Автор книги: Александр Быков
сообщить о нарушении
Текущая страница: 5 (всего у книги 24 страниц)
Глава 6. Первая встреча
Вспышка. Треск, дым. Что-то горит прямо на животе, а Санёк даже рукой пошевелить не может, чтобы скинуть с себя, потушить… Вода сверху. Дождь? Настоящий ливень. Мокрый насквозь он лежит пластом и не может пошевелиться, не говоря уж про то, чтобы встать. Струи дождя текут по лицу, рукам, по промокшей одежде, по всему насквозь уже мокрому телу. Одежда больше не горит, но что-то всё-таки жжет в верхней части живота. Ни встать, ни голову поднять никак не получается, словно это не родное тело, а какой-то бессмысленный, чужой и мёртвый мешок с костями… Неужели парализовало?!
Глаза всё-таки получается закрыть. С огромным усилием, словно он не веки смыкал, а толкал штангу. С усилием моргнул. Ещё раз… Во-от. Теперь получается моргать почти не напрягаясь. Хорошо. В распахнутые глаза больше не бьют тяжёлые капли дождя.
Почему он вообще валяется под дождём? Как тут оказался? Он же был у себя дома! Ну, розетка заискрила. Взял отвёртку, полез смотреть, что там. Рубильник в электрощитке, само собой, выключил… Но если Санёк его вырубил, то отчего из розетки так садануло током? Может, он какой-то не тот рычажок вниз опустил?.. Какая теперь разница? Теперь главное понять, где он находится и почему не может пошевелиться? Позвать бы на помощь, но губы толком не слушаются. Не то что закричать – даже шепотом что-то сказать не выходит.
А вот и солнышко! Ливень кончился. Где-то рядом птички чирикают… Шаги. Голоса:
– Эй, люди… Помогите… – Нет, не получается крикнуть. Только слабое сипение выходит из глотки.
Что это за оборванцы? На каком языке они говорят? Подняли. Волокут куда-то. Болтают на своем странном наречии не только между собой, но и обращаясь к нему. Он, типа, должен их понимать? А он ни черта не понимает. Это какие-то местные бомжи, или… Нет, в такой рванине даже бомжи нынче не ходят.
Что эта старуха так к Саньку прицепилась? Влюбилась что ли? За руку держит. Лопочет что-то ласковое. Внесли его в мазанку и положили прямо на земляной пол. Нет, всё-таки на что-то мягкое, но лежащее прямо на земле… Ну не может быть! Это же бред бредовый!.. Но почему тогда они все босые и такие чумазые? Словно Санёк вдруг опять на какой-то тру-реконский фестиваль попал, в лагерь, где загнавшиеся по полному отыгрышу и антуражу фанаты реконструируют бедняков из древней... Галлии? Болгарии?

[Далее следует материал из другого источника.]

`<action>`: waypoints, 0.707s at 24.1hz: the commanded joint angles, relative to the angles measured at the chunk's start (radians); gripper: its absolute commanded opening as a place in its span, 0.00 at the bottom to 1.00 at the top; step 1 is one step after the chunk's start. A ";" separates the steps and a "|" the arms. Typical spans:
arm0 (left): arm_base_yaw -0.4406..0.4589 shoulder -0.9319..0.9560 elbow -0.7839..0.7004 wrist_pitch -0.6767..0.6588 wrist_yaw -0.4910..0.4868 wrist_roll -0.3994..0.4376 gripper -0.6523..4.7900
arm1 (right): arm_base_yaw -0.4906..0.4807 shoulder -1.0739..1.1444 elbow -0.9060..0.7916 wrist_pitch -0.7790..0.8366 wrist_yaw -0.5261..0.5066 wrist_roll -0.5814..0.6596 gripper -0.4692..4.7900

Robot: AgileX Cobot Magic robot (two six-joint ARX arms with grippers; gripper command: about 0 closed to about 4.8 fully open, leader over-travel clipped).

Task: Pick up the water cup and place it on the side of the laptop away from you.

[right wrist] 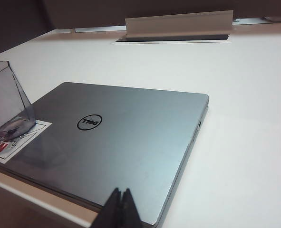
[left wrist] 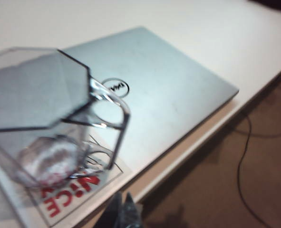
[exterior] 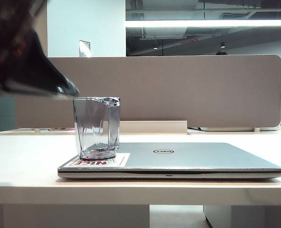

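Blurred at the near left, the left tool (left wrist: 126, 213) hangs shut and empty by the cup (exterior: 97, 127), which stands unlifted on the laptop (exterior: 188, 159); right tool (right wrist: 120, 209) shut, idle.

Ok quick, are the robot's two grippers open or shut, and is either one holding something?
Left gripper: shut, holding nothing, hovering near the water cup on the laptop.
Right gripper: shut, holding nothing, at the laptop's near edge.
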 commanded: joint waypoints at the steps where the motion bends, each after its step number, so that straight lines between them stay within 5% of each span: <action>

Через голову стянули с него рубаху – оказалось, что это такая же серая холщовая туника, какие и на всех остальных. Только с прожженной по центру дырой. Старуха мажет Саньку ожог на животе чем-то вонючим, и всё бормочет, бормочет на странном своём языке. И улыбается. А у самой зубы во рту гнилые. Улыбается, и плачет при этом. Гладит его, обнимает, словно он ей не хрен с горы, а сын родной… А этот мужик что на него так уставился? Суёт Саньку ко рту кружку с чем-то тёплым. Санёк глотает. Сок? Вино?.. Ну, если вино, то совсем не крепкое. А из-за плеча старика малолетние девчонки пялятся испуганно… Девчонки тоже в дерюгах. Ни молний, ни пуговиц на одежде, даже у самой младшей… Отчего эти идиоты до сих пор скорую Саньку не вызвали?! Его ведь, кажется, парализовало! А если он сейчас сдохнет тут, у них на руках?.. Может, не тут никакой «скорой»? Может, это и в самом деле какая-то древняя древность?.. Но это невозможно. Так только в плохих фентезюшках бывает! А в жизни… Наверное, он просто бредит. Температура? Белая горячка? Ездил же на реконский фестиваль на днях. От души выпил там со старыми корешами. Молодёжи прочёл пару лекций про историю и про свои прежние подвиги. Даже мечом помахал немного, вспомнив молодость. Какую-то инфекцию там, наверное, подцепил, или палёным пойлом отравился. А теперь, после этих впечатлений, под температурой грезится всякое… Ничего. Скоро это пройдёт. Надо полежать, отдохнуть, хорошенько выспаться, и всё наладится. Санёк зажмурил глаза и постарался забылся сном. Снаружи, за стенами душной мазанки, в которую его притащили, гремел гром и, кажется, снова лил дождь.
***
Грохот, дребезг. Кажется, кто-то случайно пнул пустой котелок, и тот покатился по земле. Совсем рядом.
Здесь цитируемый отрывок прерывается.